沈白面無表情,灑然走到位置上坐下,但右手從未離開過腰間的寒月。

一旦有任何不對勁的地方,他便會拔出寒月,做出應對之法。

魏峰見沈白已經落座,坐到相鄰的地方,目不斜視的盯著前方。

此刻有天河樓的規則存在,他相信沈白也不敢輕舉妄動。

二人落座之後,前方的白髮老人走到最高處的一座高臺之上。

此刻,高臺上擺放著一張桌案,一個蒲團。

白髮老人裝成一副人模人樣的,整理了一下身上的長衫,這才坐在蒲團之上。

“此刻,為講學之時,爾等入住天河樓之人,應當勤勉認真,不可分心二意。”白髮老人緩緩說道。

周圍的天河樓學員們全都抬起頭,認真的盯著白髮老人。

沈白感覺到周圍的人都在盯著白髮老人,但他同樣能察覺到這些人的心思,有一部分落在他與魏峰二人身上。

好像在監視他們似的。

“若無這腰間的半塊鐵牌,恐怕進入天和樓之後,便會遭受到他們的攻擊吧。”沈白心中想道。

天河樓已經開啟過很多次,這處禁地的規則,大南國的高層已經摸透。

這鐵牌能儲存無憂,但並非萬能,否則也不會說是危險與機緣並存。

剛才在外面時,那誅邪司的中年男人曾說過,入住天河樓之後會有考核。

而這考核,沈白估計就是危險與機緣並存的東西。

這麼想著之時,白髮老人終於再度開口,不過說出來的東西卻是一段深奧而又無法理解的語言。

沈白聽不懂,他轉過頭,看向旁邊的魏峰。

魏峰同樣一臉茫然。

這並不屬於現有的文字,所以聽不懂也實屬正常。

“我的目標並非是聽懂這些東西,而是在這天河樓中尋求屬於我的機緣。”

沈白立刻打定了主意,繼續耐心的等待著。

他裝作一副認真聽講的樣子,但心中的算盤卻從未停下來過。

魏峰見沈白一副裝模作樣的模樣,冷笑一聲,手同樣未離開過腰間的寶劍,似乎也在尋找著機會。

講課的時間很長,足足用了一個時辰。

期間,在場的人都一副認真的表情,沒有任何人說話,也沒有任何動靜。

除了那白髮老人發出的玄奧音節之外,沒有任何聲音在這空地之上傳出。

直到一個時辰之後,白髮老人這才看向樓梯口的位置。

就在白髮老人的目光落在樓梯口上時,場上出現了異常。

那群原本認真聽講的學員突然間站了起來。

每個學員身上都散發著一股冰冷的殺機,而殺機卻是衝著在場的每個人的。

白髮老人享受著眾人的目光,嘴角帶著一抹冷笑,就好像在看著一群沒有生命的木頭似的。

眾人雖然身上散發出殺機,但並未動手,而是在等待著白髮老人說話。

沈白感覺這裡很可能會發生一場驚天動地的殺戮,因為他對殺氣有著敏銳的把控力。

“或許能抓住這個機會,先將魏峰給宰了。”沈白心中暗道。

魏峰將目光投向沈白。

他是從野道門叛逃到大越國的,能夠安然無恙的抵達大越國,並且還進入了大越國的誅邪司,他的腦袋同樣靈光,想到了和沈白一模一樣的想法。

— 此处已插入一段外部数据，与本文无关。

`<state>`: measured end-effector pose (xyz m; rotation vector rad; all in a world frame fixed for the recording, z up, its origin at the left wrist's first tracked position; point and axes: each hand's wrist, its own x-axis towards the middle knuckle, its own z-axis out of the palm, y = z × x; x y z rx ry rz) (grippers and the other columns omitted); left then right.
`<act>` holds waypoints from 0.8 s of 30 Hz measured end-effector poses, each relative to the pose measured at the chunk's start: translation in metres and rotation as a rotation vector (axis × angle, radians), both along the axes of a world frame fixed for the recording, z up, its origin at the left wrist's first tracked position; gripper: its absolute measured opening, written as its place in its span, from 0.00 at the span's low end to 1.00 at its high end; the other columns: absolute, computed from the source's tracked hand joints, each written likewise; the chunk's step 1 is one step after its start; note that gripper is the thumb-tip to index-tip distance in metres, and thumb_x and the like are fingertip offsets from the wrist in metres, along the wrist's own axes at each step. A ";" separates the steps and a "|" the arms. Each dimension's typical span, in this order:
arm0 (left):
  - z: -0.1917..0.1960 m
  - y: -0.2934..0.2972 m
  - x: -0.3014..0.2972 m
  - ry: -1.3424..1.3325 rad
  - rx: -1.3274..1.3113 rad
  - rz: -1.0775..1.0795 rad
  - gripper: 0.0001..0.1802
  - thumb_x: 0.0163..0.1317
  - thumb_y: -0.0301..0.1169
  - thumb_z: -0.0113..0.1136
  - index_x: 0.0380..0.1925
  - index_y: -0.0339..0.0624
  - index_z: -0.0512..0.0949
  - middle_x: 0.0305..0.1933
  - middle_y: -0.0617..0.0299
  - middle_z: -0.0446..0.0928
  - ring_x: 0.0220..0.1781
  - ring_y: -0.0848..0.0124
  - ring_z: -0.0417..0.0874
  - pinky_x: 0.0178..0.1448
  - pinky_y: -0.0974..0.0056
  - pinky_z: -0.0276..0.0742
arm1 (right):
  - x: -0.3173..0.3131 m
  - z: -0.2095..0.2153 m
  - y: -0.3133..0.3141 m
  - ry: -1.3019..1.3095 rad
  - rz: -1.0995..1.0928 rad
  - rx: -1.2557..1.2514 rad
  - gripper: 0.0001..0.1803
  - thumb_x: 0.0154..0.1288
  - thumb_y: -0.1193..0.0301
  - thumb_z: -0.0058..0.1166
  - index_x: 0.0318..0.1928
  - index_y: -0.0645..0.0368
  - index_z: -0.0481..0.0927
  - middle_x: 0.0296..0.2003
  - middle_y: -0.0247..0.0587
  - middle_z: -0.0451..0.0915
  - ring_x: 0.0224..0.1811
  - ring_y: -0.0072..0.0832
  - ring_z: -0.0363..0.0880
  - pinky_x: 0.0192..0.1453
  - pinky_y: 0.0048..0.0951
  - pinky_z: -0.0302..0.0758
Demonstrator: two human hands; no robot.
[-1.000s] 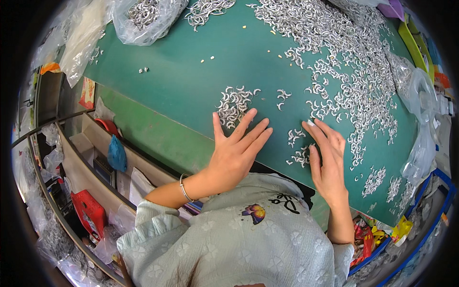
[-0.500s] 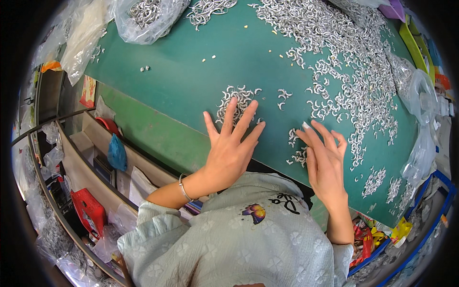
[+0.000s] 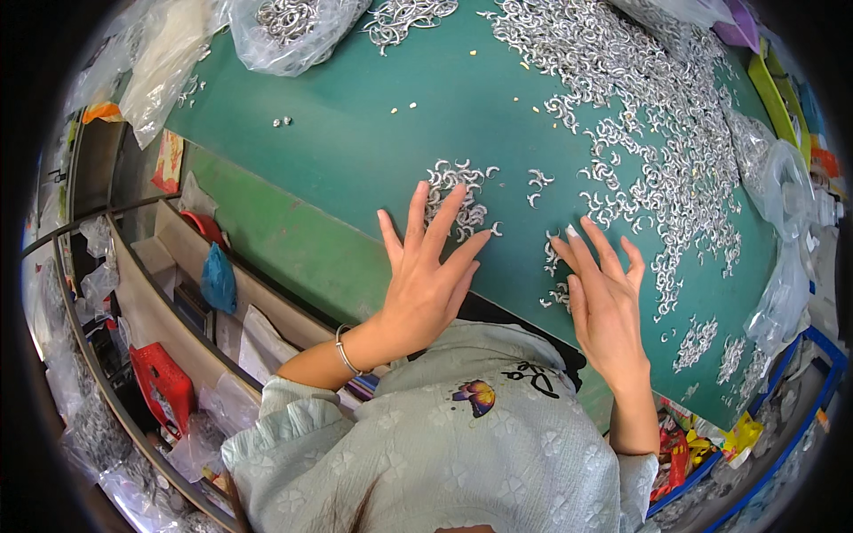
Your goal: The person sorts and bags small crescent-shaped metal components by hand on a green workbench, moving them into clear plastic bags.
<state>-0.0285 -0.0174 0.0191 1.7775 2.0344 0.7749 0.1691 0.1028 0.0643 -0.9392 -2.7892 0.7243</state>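
Note:
My left hand [image 3: 425, 271] lies flat on the green table mat [image 3: 355, 142], fingers spread, fingertips on a small cluster of silver C-shaped metal pieces [image 3: 458, 191]. My right hand [image 3: 604, 298] rests flat near the mat's front edge, fingers apart, beside a few loose pieces [image 3: 553, 262]. Neither hand holds anything. A wide scatter of the same metal pieces [image 3: 657, 133] covers the mat to the right and far side. A thin bracelet [image 3: 342, 348] circles my left wrist.
A clear plastic bag of metal pieces [image 3: 289, 31] sits at the far left of the mat, more bags [image 3: 782, 222] at the right edge. Below the table on the left are shelves with a blue bag [image 3: 218, 280] and a red item [image 3: 164, 382].
Both hands have slid forward across the mat, away from my body. The left hand's fingertips now reach the small cluster of pieces.

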 end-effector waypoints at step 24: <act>-0.003 -0.004 -0.014 0.027 0.023 0.021 0.24 0.56 0.24 0.62 0.56 0.51 0.78 0.74 0.49 0.55 0.76 0.37 0.46 0.65 0.20 0.36 | -0.045 -0.022 0.016 0.200 0.158 -0.213 0.34 0.64 0.78 0.53 0.69 0.64 0.57 0.62 0.45 0.72 0.71 0.45 0.62 0.74 0.50 0.55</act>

白髮老人掃了眾人一眼,緩緩開口:“如今,共有學子一百名,進入二樓聽講需淘汰二名學子,前九十位可入二樓,現在爭搶機緣的時候到了。”

當這句話說完之後,周圍那一群散發著冰冷氣息的學員們齊齊衝向樓梯的位置,有快有慢。

速度快的人臨近樓梯之時,眼中露出興奮之色,可那些速度慢一點的人,卻在這個時候悍然對著前方之人動手了。

文字、拳頭、道法、佛法……

這裡的學員成分十分複雜,而他們出手的攻擊型別也多種多樣,遍佈了很多種行當。

只是一瞬間,原本平靜的天河樓變得無比的雜亂,各種各樣的攻擊開始摧毀著眼前的一切。

“鏘!”

一道金鐵交鳴之聲響起。

沈白手中的寒月與魏峰的寶劍交擊在一起,兩人盡皆散發著一股殺氣。

“看來你我二人,只有一人可以進入二樓了。”魏峰嘴角帶著一絲冷笑。